■ **What is being asked**:
Among the entries below, extract exactly the lines that run from the one with "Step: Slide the" through the one with "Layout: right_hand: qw", both ends included.

Provided material Start Marker

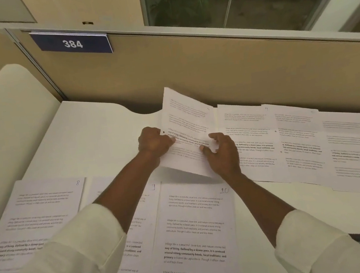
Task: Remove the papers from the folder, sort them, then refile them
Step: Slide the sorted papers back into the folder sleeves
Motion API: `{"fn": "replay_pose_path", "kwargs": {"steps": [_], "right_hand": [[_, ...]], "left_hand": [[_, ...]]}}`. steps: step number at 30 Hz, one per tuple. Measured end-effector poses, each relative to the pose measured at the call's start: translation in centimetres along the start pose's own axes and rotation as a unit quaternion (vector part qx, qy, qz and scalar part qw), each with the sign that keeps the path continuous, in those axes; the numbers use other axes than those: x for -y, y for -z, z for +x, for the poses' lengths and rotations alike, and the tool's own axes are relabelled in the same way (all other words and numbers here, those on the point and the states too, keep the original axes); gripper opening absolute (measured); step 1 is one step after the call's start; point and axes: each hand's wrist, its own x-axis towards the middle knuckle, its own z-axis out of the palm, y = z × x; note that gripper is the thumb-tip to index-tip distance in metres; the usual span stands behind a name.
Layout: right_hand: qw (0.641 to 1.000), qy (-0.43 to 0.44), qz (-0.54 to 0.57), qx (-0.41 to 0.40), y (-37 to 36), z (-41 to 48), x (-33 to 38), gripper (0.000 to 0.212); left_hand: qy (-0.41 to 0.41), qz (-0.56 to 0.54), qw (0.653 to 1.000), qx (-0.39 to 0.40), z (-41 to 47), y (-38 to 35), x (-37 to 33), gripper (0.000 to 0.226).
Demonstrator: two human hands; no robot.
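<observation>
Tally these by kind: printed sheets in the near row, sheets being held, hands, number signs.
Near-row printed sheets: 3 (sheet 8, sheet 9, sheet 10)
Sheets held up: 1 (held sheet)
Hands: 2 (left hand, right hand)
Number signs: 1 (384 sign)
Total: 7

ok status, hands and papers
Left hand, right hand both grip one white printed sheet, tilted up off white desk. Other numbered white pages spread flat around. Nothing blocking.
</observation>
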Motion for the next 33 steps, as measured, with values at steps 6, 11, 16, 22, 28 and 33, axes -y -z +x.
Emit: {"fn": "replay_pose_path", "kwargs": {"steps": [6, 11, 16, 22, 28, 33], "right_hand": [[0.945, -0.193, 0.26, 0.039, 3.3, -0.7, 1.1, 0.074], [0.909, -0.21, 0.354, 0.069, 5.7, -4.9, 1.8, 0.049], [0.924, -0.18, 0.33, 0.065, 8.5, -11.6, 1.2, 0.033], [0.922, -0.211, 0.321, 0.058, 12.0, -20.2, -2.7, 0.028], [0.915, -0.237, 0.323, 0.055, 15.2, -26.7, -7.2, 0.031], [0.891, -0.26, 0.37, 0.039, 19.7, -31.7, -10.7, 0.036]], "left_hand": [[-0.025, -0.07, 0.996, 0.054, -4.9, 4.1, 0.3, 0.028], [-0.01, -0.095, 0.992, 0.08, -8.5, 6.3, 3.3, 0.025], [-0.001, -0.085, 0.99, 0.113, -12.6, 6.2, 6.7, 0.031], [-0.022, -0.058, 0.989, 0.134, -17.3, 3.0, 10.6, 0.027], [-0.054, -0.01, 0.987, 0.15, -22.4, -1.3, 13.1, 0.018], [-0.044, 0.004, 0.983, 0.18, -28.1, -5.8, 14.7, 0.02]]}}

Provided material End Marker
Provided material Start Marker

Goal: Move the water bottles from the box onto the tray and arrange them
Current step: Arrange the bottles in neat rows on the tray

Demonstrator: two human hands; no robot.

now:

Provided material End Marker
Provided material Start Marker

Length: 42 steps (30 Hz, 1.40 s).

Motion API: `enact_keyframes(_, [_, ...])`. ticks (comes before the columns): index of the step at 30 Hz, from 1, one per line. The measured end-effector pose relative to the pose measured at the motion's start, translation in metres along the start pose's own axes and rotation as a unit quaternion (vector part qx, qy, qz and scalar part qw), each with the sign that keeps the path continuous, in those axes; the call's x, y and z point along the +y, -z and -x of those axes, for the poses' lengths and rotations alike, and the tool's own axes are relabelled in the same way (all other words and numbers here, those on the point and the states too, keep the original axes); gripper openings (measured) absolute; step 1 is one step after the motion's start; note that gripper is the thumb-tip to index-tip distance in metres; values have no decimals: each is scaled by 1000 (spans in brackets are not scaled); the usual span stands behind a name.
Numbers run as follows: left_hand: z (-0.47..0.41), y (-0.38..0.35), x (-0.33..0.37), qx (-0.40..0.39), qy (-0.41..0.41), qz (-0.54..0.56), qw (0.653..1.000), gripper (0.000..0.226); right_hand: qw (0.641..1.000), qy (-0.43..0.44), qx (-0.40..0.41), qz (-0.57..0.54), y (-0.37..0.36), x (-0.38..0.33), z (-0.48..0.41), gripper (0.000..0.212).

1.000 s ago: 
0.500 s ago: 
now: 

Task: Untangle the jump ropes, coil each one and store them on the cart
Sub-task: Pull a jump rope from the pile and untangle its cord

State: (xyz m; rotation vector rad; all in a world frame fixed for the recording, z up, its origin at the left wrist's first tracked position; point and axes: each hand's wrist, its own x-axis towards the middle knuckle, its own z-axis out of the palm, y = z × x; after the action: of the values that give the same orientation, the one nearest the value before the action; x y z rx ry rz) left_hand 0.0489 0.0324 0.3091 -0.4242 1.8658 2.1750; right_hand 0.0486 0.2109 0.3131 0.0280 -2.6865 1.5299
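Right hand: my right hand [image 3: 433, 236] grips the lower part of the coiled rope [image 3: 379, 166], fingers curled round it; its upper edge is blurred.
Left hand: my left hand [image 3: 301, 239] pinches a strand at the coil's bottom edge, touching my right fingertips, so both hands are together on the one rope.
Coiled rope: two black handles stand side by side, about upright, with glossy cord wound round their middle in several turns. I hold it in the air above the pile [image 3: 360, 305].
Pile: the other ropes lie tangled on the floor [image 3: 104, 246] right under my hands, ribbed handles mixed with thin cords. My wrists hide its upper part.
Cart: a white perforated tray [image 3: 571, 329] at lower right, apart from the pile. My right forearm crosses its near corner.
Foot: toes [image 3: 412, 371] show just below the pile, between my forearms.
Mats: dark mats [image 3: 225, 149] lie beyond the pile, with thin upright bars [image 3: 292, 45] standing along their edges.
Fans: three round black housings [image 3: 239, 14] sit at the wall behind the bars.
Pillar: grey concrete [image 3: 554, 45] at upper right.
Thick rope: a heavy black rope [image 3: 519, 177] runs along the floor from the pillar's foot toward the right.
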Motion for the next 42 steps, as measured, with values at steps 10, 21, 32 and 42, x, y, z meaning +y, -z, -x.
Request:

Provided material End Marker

■ **Output for this task**:
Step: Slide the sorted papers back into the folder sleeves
Motion API: `{"fn": "replay_pose_path", "kwargs": {"steps": [_], "right_hand": [[_, ...]], "left_hand": [[_, ...]]}}`. steps: step number at 30 Hz, one per tuple. Measured end-effector poses, each relative to the pose measured at the call's start: translation in centimetres along the start pose's own axes and rotation as a unit quaternion (vector part qx, qy, qz and scalar part qw), each with the sign that keeps the path continuous, in those axes; the numbers use other axes than those: x for -y, y for -z, z for +x, for the poses' lengths and rotations alike, and the tool's own axes are relabelled in the same way (all other words and numbers here, those on the point and the states too, keep the original axes); gripper opening absolute (measured); step 1 is one step after the call's start; point and axes: each hand's wrist, its own x-axis towards the middle knuckle, its own z-axis out of the palm, y = z × x; note that gripper is the thumb-tip to index-tip distance in metres; the usual span stands behind a name.
Layout: right_hand: qw (0.641 to 1.000), qy (-0.43 to 0.44), qz (-0.54 to 0.57), qx (-0.41 to 0.40), y (-37 to 36), z (-41 to 48), x (-33 to 38), gripper (0.000 to 0.212); left_hand: qy (-0.41 to 0.41), qz (-0.56 to 0.54), qw (0.653 to 1.000), qx (-0.39 to 0.40), z (-41 to 47), y (-38 to 35), x (-37 to 33), gripper (0.000 to 0.226).

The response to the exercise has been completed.